The amount of wages or salaries, profit, rent, interest and transfer payments from the government (such as unemployment or disability benefits) or from others (for example, gifts) received over a given period such as a year, minus any transfers the individual made to others (including taxes paid to the government).

31
Q

What is economics?

A

The study of how people interact with each other and with their natural surroundings in producing their livelihoods, and how this changes over time.

32
Q

What is GDP per Capita and how is it calculated?

A

The average income of people in a country.

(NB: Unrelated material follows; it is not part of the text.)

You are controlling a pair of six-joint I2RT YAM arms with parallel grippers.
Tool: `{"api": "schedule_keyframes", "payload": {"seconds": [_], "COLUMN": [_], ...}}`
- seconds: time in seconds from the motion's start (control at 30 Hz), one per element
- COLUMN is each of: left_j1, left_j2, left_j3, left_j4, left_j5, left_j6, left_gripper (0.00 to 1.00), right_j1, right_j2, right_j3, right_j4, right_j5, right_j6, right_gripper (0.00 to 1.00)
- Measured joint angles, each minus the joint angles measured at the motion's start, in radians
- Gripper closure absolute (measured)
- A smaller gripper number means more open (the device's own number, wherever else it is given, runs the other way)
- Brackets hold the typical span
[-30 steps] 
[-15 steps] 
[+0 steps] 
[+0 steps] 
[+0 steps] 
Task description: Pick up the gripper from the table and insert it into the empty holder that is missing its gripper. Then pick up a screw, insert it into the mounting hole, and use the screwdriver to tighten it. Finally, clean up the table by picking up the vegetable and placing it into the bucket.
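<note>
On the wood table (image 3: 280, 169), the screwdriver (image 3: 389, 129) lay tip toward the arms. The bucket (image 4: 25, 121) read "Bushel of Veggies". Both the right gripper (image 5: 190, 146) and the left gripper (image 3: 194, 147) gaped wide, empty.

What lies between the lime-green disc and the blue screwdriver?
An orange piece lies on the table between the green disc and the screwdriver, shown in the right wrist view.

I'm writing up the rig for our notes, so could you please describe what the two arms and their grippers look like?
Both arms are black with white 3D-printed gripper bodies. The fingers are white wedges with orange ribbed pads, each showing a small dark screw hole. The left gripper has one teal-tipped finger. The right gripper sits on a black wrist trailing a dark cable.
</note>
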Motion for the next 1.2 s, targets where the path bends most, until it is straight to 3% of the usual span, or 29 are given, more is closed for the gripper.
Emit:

Dividing GDP by the population.

33
Q

What is ownership?

A

The right to use and exclude others from the use of something, and the right to sell the thing that is owned.

34
Q

What is real GDP?

A

A measure of the quantity of goods and services purchased.

35
Q

What is technological progress?

A

A change in technology that reduces the amount of resources (labour, machines, land, energy, time) required to produce a given amount of the output.

36
Q

What is technology? (economics)

A

The description of a process using a set of materials and other inputs, including the work of people and machines, to produce an output.

37
Q

What is the capitalist revolution?

A

The emergence in the eighteenth century and eventual global spread of a way of organizing the economy that we now call capitalism.

38
Q

What is the demand side of the labour market?

A

the employers

39
Q

What is the Industrial Revolution?

A

A wave of technological advances and organizational changes starting in Britain in the eighteenth century, which transformed an agrarian and craft-based economy into a commercial and industrial economy.

40
Q

What is the labour market?

A

In this market, employers offer wages to individuals who may agree to work under their direction. Economists say that employers are on the demand side of this market, while employees are on the supply side.

41
Q

What is the supply side of the labour market?

A

the workers

42
Q

What two major changes accompanied the emergence of capitalism (both of which enhanced the productivity of individual workers)?

A

Technology

Specialisation

43
Q

When can capitalism be a dynamic economic system? (when it combines…)

A

Private incentives for cost-reducing innovation: These are derived from market competition and secure private property.
Firms led by those with proven ability to produce goods at low cost.
Public policy supporting these conditions: Public policy also supplies essential goods and services that would not be provided by private firms.
A stable society, biophysical environment and resource base

44
Q

Why do we become better at producing things when we each focus on a limited range of activities? (specialisation)

A

Learning by doing: We acquire skills as we produce things.
Difference in ability: For reasons of skill, or natural surroundings such as the quality of the soil, some people are better at producing some things than others
economies of scale: Producing a large number of units of some good is often more cost-effective than producing a smaller number.